水戸

 「高知からいらっしゃったのですか」「いえ、尾張徳川です」
と答えて水戸の時間が始まりました。
 実際にはお隣の勝田での仕事をいただいての茨城入りだったのですが、名古屋からだと朝早く出ても時間的に厳しいことから、ご厚意で前泊させていただけることになりました。人生二度目の茨城入りです。
 一度目は遠く大学生の頃、しかも配送のアルバイトで訪れたきりです。覚えているのはそれが牛久という地名だったこと、土砂降りの中での学校の化学実験台の配送だったこと、廊下を泥だらけにして怒られて、翌日出向いて床掃除をさせられたことと、あまりいいイメージが残ってはいません。もうひとつ、地元のおばあちゃんに話しかけられて、まったく理解できなかったことも思い出しました。
 なぜ水戸に御三家のひとつがおかれたのか、不勉強でわかりませんが、「民と偕(とも)に楽しむ」との名で創設された偕楽園のいわれを聞くだけで、水戸徳川家がどんな街をつくり、水戸の街がどのような人を育んだのかをうかがい知ることができます。
 「子ののたまわく,知者は水を楽しみ,仁者は山を楽しむ。

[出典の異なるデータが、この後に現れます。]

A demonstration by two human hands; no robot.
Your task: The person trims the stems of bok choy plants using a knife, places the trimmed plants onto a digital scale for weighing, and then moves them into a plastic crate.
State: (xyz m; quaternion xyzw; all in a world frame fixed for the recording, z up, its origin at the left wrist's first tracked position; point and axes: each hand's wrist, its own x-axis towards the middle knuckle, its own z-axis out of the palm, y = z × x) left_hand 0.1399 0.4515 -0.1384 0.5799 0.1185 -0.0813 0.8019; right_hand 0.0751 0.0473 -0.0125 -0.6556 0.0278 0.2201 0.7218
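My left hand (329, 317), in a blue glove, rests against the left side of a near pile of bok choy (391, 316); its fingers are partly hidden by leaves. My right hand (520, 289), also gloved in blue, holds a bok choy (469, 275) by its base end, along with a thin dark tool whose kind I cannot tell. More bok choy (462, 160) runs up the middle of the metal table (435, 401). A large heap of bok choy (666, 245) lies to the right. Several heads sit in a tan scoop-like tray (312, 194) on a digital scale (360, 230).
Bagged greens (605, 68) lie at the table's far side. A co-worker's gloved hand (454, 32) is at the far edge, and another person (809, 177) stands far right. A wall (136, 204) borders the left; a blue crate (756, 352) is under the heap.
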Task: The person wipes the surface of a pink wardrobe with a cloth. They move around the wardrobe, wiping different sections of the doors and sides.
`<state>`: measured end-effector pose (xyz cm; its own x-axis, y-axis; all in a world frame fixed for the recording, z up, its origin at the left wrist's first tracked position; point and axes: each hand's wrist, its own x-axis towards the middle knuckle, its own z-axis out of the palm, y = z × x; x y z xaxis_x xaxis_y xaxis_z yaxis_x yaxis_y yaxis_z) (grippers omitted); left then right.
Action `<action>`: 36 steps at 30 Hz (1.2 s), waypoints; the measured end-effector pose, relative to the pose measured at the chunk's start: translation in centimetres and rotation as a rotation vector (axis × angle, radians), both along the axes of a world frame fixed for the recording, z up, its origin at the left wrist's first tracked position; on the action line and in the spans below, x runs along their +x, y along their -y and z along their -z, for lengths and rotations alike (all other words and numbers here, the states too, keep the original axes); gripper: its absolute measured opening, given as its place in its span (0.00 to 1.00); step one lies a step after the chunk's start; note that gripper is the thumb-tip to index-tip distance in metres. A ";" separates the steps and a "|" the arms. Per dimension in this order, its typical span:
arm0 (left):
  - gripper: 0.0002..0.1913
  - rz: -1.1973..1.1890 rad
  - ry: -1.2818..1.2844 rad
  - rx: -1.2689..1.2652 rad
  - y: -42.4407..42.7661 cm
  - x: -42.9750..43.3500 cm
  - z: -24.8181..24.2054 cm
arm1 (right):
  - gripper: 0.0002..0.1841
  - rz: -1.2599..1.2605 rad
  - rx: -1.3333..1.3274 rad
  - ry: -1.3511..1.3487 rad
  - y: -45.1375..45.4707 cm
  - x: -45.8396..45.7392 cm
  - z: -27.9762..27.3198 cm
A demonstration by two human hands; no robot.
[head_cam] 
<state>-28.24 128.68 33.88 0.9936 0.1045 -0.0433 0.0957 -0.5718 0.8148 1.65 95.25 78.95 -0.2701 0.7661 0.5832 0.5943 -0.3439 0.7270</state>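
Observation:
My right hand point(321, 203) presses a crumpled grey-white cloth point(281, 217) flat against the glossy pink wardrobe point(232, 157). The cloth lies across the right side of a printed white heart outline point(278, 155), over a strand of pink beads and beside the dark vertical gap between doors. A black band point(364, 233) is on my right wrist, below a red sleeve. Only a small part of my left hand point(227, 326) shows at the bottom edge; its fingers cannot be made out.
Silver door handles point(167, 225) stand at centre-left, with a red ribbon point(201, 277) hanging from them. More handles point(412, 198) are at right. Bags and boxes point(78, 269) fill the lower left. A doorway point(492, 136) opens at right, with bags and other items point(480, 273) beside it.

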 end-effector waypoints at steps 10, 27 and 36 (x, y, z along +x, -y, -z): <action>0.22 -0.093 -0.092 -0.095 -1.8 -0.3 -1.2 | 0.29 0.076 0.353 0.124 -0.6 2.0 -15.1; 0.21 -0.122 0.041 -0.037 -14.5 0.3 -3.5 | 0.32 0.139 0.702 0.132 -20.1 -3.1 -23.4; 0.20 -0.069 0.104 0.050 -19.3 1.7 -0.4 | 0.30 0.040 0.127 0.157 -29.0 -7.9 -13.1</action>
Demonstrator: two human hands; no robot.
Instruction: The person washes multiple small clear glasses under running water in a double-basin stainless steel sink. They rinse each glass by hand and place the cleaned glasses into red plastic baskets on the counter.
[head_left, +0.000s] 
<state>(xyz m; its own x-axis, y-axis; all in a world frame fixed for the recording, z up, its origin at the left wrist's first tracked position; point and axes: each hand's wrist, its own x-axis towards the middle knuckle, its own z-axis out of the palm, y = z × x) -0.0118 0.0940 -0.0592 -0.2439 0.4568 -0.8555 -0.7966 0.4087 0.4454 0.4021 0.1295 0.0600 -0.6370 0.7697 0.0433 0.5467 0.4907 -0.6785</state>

知者は動き,仁者は静かなり。知者は楽しみ,仁者は,寿(いのちなが)し」という論語の一節から名を借りた好文亭の三階にある楽寿楼から千波湖の眺めを見ると、水戸の人々はきっと鷹揚な気質を備えているのだろうと感じます。流れてとどまることのない、常に変化する水を楽しむのか、それともどっしりと腰を据えた安定している山を楽しむのか、仁者は長生きをするだろうけれど、知者はその時の学びに自分の全身全霊を注ぎこみ、楽しむ。どちらがいいのかわかりませんが、こうやって足下に広がる公園と千波の水を見ると、そんなことはどちらでもいいのではないか、という思いも出てきます。
 この日はとても暑く、なかばへたり足で宿に戻りました。ただ、観光協会の人はなぜ高知から来たのかと私に尋ねたのか、未だに疑問が残り、知者にも仁者にもなれません。